The round pound

This coming weekend (October 2017) sees the last days of legality in the UK for the round one-pound coin. Those of us who still haven’t recovered from our pounds disappearing as notes, this seems like dizzyingly rapid change. After all, it was only in 1983 that the round pound arrived, replacing those green pieces of paper.

The old coin goes out of circulation as the shiny new 12-sided bimetallic version takes over. Although you’ll no longer be able to spend a round pound in most retail establishments after Sunday (a few are taking a more relaxed view of the deadline), a few canny shoppers are hanging on to at least one of the things.

How else are we going to free up our trolleys in Tesco and Sainsbury’s? Some branches of the supermarkets aren’t yet ready for the 12-sided interloper.

Also, train companies have admitted some ticket machines still don’t accept the 12-sided coin. After all, it’s only been six months since the new version became legally usable and caused chaos in the world of vending machines.

Neatly avoiding any fiduciary transition woes, the lockers in my gym weren’t updated. They just took out the old locks and insisted on us all buying our own padlocks instead. No new fancy coin-operated equipment for us.

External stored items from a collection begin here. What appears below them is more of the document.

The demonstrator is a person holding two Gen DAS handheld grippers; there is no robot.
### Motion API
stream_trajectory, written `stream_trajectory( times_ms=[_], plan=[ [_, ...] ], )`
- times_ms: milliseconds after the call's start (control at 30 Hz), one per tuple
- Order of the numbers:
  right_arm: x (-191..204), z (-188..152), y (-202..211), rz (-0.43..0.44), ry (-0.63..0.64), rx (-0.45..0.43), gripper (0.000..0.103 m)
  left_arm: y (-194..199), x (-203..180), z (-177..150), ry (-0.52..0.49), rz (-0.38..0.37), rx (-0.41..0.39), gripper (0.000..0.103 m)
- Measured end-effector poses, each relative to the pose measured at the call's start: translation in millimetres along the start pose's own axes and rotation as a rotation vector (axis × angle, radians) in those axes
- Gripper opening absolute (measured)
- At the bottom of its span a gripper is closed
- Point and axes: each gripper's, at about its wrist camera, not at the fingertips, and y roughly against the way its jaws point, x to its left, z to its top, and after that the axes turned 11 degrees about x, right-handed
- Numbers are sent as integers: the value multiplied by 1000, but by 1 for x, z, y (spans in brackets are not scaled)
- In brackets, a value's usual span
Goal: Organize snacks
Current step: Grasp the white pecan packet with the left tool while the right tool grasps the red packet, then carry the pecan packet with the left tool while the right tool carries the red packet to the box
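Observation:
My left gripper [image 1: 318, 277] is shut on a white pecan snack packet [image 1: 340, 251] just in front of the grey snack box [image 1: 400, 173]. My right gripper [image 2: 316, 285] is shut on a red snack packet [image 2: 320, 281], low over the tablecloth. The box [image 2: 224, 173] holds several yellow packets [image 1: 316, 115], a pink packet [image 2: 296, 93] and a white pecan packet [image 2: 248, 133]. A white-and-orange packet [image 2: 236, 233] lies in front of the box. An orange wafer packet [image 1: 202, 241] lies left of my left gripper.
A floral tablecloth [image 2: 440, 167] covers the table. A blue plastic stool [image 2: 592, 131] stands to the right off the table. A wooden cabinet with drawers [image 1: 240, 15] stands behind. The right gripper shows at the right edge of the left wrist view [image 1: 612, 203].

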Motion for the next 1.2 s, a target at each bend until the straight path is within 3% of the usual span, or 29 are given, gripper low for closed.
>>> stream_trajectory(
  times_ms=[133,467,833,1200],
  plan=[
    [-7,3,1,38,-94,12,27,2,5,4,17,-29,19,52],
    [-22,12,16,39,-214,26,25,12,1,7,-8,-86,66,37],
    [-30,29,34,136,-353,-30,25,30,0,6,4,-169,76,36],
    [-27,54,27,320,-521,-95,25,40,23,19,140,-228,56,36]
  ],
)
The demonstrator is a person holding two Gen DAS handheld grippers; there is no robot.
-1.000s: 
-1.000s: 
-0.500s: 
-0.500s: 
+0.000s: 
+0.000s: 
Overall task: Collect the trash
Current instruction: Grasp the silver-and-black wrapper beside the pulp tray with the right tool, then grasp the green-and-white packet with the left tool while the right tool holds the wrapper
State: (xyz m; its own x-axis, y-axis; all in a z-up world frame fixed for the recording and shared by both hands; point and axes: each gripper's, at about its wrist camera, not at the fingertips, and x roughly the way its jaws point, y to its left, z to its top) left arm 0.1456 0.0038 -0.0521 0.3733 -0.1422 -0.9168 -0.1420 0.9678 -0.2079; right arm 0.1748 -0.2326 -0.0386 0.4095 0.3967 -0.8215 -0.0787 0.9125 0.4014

Still, all the fuss will surely be worth it. The new 12-sided coin is, according to the Royal Mint, “The most secure coin in the world.” It features micro-lettering, milled edges, and a latent image that looks a little like a hologram, which changes from a “£” symbol to a “1” when you tilt the coin.

The Mint says: “The round £1 coin is being replaced for the first time in over thirty years because of its vulnerability to sophisticated counterfeiters. Approximately one in thirty round £1 coins in circulation is a counterfeit.”

Good news for numismatists throughout the land!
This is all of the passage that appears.